Normalization factors were obtained accounting for regional elementary flows and characterization factors. Results show the dominance of climate change and particulate matter formation impacts on human health damages, the dominance of climate change and land use on ecosystem quality damages, but also the importance of impact categories such as water availability impacts on human health (second highest contributor) or marine acidification and freshwater ecotoxicity to ecosystem quality AoP (highest contributors after climate change and land use).

The uncertainty related to the spatial variability of all the regionalized CFs has been assessed, which is only a partial assessment of the overall uncertainty on CFs. Further work is ongoing to fully document the overall uncertainty of the IMPACT World+ method in a consistent way across all the impact categories.

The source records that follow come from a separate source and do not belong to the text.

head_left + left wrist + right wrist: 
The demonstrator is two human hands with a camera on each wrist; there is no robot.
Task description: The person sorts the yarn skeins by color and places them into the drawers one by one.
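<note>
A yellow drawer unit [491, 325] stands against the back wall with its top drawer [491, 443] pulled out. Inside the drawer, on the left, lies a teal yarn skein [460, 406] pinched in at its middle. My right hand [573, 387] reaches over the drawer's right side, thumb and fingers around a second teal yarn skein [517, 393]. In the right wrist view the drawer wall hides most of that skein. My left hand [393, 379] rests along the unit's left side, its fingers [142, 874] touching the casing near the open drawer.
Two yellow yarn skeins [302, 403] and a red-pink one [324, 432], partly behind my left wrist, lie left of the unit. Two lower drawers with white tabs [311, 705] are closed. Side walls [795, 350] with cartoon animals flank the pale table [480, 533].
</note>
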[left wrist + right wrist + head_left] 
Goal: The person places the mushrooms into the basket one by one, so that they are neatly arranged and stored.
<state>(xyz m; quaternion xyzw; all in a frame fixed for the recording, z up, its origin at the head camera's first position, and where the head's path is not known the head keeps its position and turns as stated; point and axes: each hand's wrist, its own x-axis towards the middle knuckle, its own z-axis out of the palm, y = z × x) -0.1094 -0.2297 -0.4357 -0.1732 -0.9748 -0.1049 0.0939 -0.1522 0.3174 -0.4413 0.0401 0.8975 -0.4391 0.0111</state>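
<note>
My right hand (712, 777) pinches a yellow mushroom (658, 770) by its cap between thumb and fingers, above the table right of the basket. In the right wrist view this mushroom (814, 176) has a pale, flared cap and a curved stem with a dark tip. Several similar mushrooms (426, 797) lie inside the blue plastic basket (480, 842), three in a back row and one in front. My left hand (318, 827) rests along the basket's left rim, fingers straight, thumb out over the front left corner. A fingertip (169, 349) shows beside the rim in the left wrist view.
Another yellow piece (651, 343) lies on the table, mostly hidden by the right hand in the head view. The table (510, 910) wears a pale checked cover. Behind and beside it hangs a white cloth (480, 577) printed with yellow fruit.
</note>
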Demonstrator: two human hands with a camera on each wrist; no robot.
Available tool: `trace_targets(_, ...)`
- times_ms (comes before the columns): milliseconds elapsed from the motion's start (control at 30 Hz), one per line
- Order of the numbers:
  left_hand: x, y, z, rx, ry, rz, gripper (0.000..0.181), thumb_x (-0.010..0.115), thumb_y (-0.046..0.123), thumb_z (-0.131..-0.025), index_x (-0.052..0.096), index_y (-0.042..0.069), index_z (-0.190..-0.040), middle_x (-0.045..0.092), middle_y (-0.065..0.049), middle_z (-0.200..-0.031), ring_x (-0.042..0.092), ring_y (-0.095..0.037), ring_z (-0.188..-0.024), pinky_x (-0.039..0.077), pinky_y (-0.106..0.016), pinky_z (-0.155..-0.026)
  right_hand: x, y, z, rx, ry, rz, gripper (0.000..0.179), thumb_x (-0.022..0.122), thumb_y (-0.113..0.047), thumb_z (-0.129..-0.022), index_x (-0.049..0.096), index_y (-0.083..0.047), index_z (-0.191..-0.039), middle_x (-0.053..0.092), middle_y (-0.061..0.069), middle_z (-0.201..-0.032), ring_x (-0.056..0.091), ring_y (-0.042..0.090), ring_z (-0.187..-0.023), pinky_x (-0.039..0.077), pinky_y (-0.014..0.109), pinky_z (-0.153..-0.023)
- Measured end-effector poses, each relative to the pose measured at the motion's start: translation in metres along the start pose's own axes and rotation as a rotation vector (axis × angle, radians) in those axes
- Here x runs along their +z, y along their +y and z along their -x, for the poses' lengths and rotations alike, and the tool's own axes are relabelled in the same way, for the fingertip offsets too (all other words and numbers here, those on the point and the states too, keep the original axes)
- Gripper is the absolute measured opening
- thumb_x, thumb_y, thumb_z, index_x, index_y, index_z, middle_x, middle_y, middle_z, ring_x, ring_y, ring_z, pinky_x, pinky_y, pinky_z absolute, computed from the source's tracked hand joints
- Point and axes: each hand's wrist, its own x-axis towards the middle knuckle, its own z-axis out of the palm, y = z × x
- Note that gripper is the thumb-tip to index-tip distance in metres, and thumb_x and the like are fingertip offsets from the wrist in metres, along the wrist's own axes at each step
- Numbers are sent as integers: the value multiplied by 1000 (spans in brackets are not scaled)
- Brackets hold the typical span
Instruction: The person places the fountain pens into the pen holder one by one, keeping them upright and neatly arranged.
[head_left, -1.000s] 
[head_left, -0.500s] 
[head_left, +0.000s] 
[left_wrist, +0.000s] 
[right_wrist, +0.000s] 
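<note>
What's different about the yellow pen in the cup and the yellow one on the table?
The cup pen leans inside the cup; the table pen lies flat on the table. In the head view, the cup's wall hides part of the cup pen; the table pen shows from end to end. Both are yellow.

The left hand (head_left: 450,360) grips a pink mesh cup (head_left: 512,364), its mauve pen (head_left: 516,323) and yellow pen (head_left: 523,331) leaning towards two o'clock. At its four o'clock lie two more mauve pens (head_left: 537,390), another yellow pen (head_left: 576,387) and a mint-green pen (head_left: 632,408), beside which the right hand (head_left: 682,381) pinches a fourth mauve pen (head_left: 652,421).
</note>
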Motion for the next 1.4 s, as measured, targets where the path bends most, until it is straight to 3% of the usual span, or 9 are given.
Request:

Four distinct, consistent, and complementary viewpoints to express an LCIA profile are offered: a midpoint level, a damage level, an AoP damage level encompassing three AoPs, and a novel AoC damage level encompassing six sub-AoCs, structured according to the respective contributions associated with the AoCs water and carbon as well as “rest of the impacts” on both human health and ecosystem impact AoPs. Both damages on AoCs computed from a global emission inventory are comparable within a factor of 2 but provide opposite conclusions when considering shorter-term or long-term impacts, damages on water AoC being more important at a shorter term. Rest of the impacts are far from being negligible, highlighting the importance of quantifying also other impact categories (in particular land use and particulate matter formation) when doing carbon footprint and/or water footprint to avoid potential burden shifting.